Assembly methods aren’t interchangeable. Overlap sequences that work for one method often don’t work for others, so researchers who run into problems with one technique have to start from scratch.
If researchers start building genomes or even large part of genomes they will have to think about how the DNA will wrap up on itself, and how they can place genes in chromosomes so that they end up in the right places, says Ellis. “It’s a whole other aspect we’ll have to uncover if we’re going to do genome engineering.
Jef Boeke, a molecular biologist at Jons Hopkins Medical Institue in Baltimore, Maryland, believes that genome-scale engineering is coming more quickly than many think. He is building artificial yeast chromosomes, each about the same size as the M. mycoides genome. Although he hasn’t yet been able to design an entire new genome, he has developed techniques to make systematic alterations in existing genetic codes.
In a colourful demonstration in 2009, Church and his colleagues described a high-throughput editing system. Multiplex-automated genome engineering (MAGE) mixes bacteria with synthesized stretches of DNA that are designed to target many areas in the genome; carefully timed jolts of electricity cause the bacteria to take up the DNA as they grow in culture.

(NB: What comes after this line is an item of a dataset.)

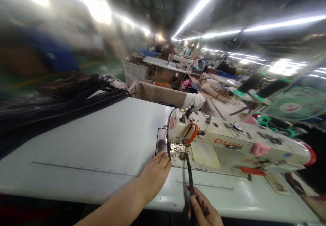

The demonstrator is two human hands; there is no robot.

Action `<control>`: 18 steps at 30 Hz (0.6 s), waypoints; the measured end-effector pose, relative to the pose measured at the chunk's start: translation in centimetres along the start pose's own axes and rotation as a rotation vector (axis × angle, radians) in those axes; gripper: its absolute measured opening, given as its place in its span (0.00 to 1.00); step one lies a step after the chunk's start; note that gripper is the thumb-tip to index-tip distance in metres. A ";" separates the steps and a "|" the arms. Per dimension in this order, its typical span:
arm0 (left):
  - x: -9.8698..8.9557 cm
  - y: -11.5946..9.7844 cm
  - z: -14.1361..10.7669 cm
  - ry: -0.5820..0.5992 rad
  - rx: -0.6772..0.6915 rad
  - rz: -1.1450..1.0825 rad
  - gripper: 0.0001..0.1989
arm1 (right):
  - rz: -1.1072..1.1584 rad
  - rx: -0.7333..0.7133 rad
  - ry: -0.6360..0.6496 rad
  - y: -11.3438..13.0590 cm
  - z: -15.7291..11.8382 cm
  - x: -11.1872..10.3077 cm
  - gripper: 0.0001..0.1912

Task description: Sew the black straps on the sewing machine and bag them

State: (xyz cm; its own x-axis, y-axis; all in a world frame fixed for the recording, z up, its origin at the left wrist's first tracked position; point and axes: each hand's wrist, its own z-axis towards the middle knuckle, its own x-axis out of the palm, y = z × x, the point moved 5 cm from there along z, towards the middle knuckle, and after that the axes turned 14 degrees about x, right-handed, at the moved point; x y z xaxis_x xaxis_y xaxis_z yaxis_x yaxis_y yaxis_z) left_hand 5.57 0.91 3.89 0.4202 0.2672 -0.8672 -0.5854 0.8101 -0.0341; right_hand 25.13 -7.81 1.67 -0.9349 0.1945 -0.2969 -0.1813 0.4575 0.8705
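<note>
A white sewing machine (219,141) with orange lettering stands on the pale table. Its needle area is lit. My left hand (156,171) lies by the metal plate left of the needle, fingertips together at its edge; whatever is under them is hidden. A narrow black strip (189,171) runs from the needle area down toward the table's front edge. Near that edge my right hand (201,207) pinches the strip between thumb and fingers.
Long black strips (61,114) are heaped along the table's left side. Rulers are marked on the tabletop (102,134). Behind it is a cloth-lined bin (158,93). Thread cones (272,89) and a green fan (292,105) stand at the right.
</note>
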 end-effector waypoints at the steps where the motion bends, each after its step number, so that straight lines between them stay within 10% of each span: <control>1: 0.1 0.3 -0.1 -0.022 -0.022 -0.034 0.15 | -0.003 0.006 0.003 0.0 0.0 0.0 0.43; 18: 0.7 3.4 0.2 0.024 -0.295 -0.253 0.15 | -0.141 -0.108 0.163 1.2 -0.3 0.4 0.33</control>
State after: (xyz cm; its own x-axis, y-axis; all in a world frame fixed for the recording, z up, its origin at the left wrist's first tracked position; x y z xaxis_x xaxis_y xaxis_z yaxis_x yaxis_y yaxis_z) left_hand 4.06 3.99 3.25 0.5628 0.0628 -0.8242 -0.6409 0.6629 -0.3871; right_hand 24.47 -7.44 2.73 -0.9333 -0.0115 -0.3588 -0.3370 0.3729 0.8645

The most difficult problem may well be one of the least discussed: putting the genome to work. Although Itaya has synthesized large genomes inside cells, the introduced genomes do not go on to produce proteins.

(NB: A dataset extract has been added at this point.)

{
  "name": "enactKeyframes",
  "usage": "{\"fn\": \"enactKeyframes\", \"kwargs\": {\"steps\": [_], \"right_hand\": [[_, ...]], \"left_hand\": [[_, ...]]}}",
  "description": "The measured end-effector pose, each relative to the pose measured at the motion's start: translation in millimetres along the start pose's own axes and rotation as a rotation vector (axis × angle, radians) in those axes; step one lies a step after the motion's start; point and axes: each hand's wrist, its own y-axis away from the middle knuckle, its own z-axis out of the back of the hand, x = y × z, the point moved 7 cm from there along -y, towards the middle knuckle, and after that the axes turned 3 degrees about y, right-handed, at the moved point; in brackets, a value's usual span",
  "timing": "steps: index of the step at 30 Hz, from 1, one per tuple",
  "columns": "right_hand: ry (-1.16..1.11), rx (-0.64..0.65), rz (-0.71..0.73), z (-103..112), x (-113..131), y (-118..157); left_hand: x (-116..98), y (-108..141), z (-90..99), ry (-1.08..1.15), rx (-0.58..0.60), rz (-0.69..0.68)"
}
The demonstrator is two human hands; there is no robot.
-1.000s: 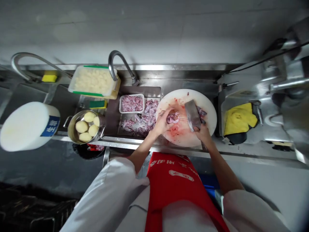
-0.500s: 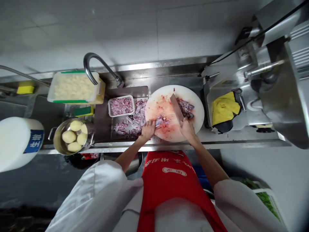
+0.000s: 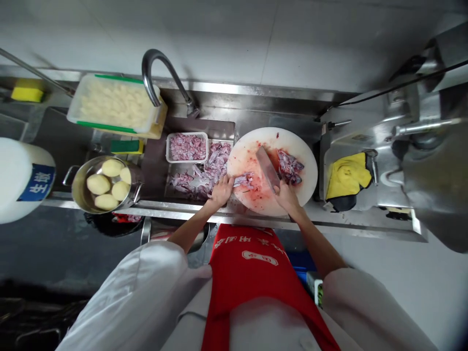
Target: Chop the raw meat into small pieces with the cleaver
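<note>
My right hand (image 3: pixel 286 196) is wrapped round the handle of a cleaver (image 3: pixel 267 168), its blade slanting over a round white cutting board (image 3: pixel 307 187) stained red. Right of the blade lies a heap of dark meat pieces (image 3: pixel 290 167). At the board's left edge, the fingers of my left hand (image 3: pixel 221 191) are closed at the end of a pale piece of meat (image 3: pixel 243 181); its held end is partly hidden. Left of the board, more cut meat (image 3: pixel 218 161) lies in the sink beside a white basket (image 3: pixel 187 147) of smaller chopped pieces.
A curved faucet (image 3: pixel 164 61) rises behind the sink. To the left are a pot (image 3: pixel 82 191) of peeled potatoes, a lidded tub (image 3: pixel 113 105), a sponge (image 3: pixel 126 146) and a white bucket (image 3: pixel 22 180). A yellow cloth (image 3: pixel 347 175) lies by the metal machine (image 3: pixel 420 165) at the right.
The view has shifted and tilted. The cleaver still slants over the board in my right hand, and my left hand remains at the board's left edge.
</note>
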Motion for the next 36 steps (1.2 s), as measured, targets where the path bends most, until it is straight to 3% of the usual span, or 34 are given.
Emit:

In fact, Venter thinks that adapting genomes to work in different cell types may be one of the most difficult tasks. The creation of the first synthetic cell is illustrative: the team had to remove certain enzymes from recipient cells to keep them from cutting up the foreign DNA. And moving to other species is going to be even more difficult. Unlike Mycoplasma, many microbes contain tough cell walls that resist the introduction of DNA.